### [Task to complete]
Tally every line in the data that has the word "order" and report only the total.

### [Provided material]
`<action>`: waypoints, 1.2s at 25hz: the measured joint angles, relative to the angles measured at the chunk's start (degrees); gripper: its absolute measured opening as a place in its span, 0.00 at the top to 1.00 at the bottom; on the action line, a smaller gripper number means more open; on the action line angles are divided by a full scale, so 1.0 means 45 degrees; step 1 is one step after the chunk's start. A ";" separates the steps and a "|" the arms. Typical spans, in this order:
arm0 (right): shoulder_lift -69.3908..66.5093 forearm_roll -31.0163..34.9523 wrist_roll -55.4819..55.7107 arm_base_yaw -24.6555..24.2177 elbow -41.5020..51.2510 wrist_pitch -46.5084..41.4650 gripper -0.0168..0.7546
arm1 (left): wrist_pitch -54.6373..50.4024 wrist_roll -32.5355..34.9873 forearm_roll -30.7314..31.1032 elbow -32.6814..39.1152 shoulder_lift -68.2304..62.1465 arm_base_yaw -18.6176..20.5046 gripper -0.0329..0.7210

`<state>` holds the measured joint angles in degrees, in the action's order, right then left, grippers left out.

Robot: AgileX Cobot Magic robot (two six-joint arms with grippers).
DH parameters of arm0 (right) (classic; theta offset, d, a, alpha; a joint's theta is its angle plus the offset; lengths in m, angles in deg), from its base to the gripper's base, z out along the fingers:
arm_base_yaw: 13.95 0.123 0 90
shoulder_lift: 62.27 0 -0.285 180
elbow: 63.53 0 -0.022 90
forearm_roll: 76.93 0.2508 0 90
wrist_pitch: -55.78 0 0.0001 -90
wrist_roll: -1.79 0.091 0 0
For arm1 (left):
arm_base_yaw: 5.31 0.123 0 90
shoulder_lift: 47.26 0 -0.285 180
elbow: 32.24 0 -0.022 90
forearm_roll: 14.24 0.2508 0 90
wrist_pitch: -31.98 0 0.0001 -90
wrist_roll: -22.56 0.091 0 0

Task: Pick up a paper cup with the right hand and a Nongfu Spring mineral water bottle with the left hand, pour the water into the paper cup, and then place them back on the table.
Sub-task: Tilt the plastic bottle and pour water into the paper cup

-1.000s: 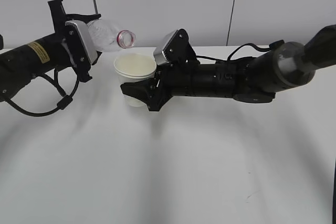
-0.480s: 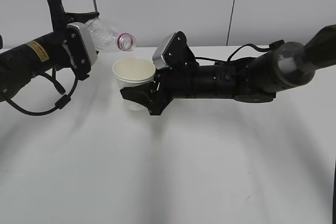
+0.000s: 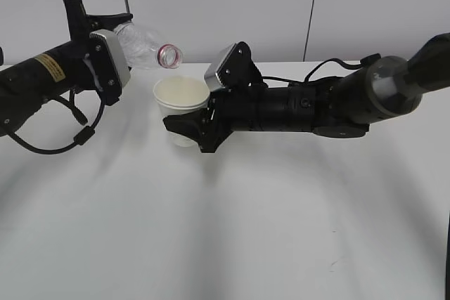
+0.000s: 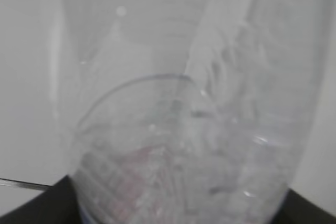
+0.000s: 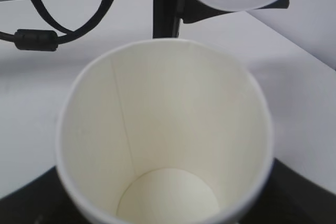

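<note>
Left hand [image 3: 105, 68] gripping bottle [image 3: 146, 46], tilting, mouth at 11 o'clock over cup [image 3: 182, 103]; right hand [image 3: 193, 126] clamping cup above table [image 3: 232, 230]

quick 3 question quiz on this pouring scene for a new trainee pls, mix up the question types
1. True or false: the bottle is standing upright on the table.
2. Which gripper holds the paper cup? A) left gripper B) right gripper C) neither
3. Fill in: the mouth of the bottle is tilted toward the ____.

Key
1. False: it is held in the air, tipped nearly sideways.
2. B
3. cup. In the right wrist view the cup's inside looks dry, with no stream visible.
</note>
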<state>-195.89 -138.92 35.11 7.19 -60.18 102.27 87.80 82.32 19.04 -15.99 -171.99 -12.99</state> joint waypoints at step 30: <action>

### [Expected answer]
2